→ Task statement: Nothing but the data below, returned exactly, should appear in the answer.

▬▬▬▬▬▬▬▬▬▬

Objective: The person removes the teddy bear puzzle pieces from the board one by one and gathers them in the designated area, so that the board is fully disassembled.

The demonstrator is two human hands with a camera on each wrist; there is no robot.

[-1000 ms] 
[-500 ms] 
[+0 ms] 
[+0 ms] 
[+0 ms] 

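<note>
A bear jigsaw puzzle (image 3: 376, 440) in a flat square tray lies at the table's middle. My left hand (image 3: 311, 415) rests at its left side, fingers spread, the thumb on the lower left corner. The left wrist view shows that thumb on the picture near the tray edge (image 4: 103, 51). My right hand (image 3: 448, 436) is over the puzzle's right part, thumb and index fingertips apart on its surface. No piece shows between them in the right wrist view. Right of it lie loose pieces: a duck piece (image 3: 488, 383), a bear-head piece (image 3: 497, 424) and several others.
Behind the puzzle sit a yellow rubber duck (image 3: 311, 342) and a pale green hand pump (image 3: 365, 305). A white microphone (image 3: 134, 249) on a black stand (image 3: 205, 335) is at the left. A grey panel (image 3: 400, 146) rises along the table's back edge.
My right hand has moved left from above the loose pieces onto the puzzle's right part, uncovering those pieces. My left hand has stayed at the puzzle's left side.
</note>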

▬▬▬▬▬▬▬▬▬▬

→ Expected answer:
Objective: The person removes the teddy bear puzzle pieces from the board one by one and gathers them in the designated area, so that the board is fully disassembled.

The demonstrator is two human hands with a camera on each wrist; there is no robot.

[-1000 ms] 
[-500 ms] 
[+0 ms] 
[+0 ms] 
[+0 ms] 

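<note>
A bear jigsaw puzzle (image 3: 376, 440) in a flat square tray lies at the table's middle. My left hand (image 3: 311, 415) rests at its left side, fingers spread, the thumb on the lower left corner. The left wrist view shows that thumb on the picture near the tray edge (image 4: 103, 51). My right hand (image 3: 448, 436) is over the puzzle's right part, thumb and index fingertips apart on its surface. No piece shows between them in the right wrist view. Right of it lie loose pieces: a duck piece (image 3: 488, 383), a bear-head piece (image 3: 497, 424) and several others.
Behind the puzzle sit a yellow rubber duck (image 3: 311, 342) and a pale green hand pump (image 3: 365, 305). A white microphone (image 3: 134, 249) on a black stand (image 3: 205, 335) is at the left. A grey panel (image 3: 400, 146) rises along the table's back edge.
My right hand has moved left from above the loose pieces onto the puzzle's right part, uncovering those pieces. My left hand has stayed at the puzzle's left side.
</note>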

Nothing remains to be answered in this exercise.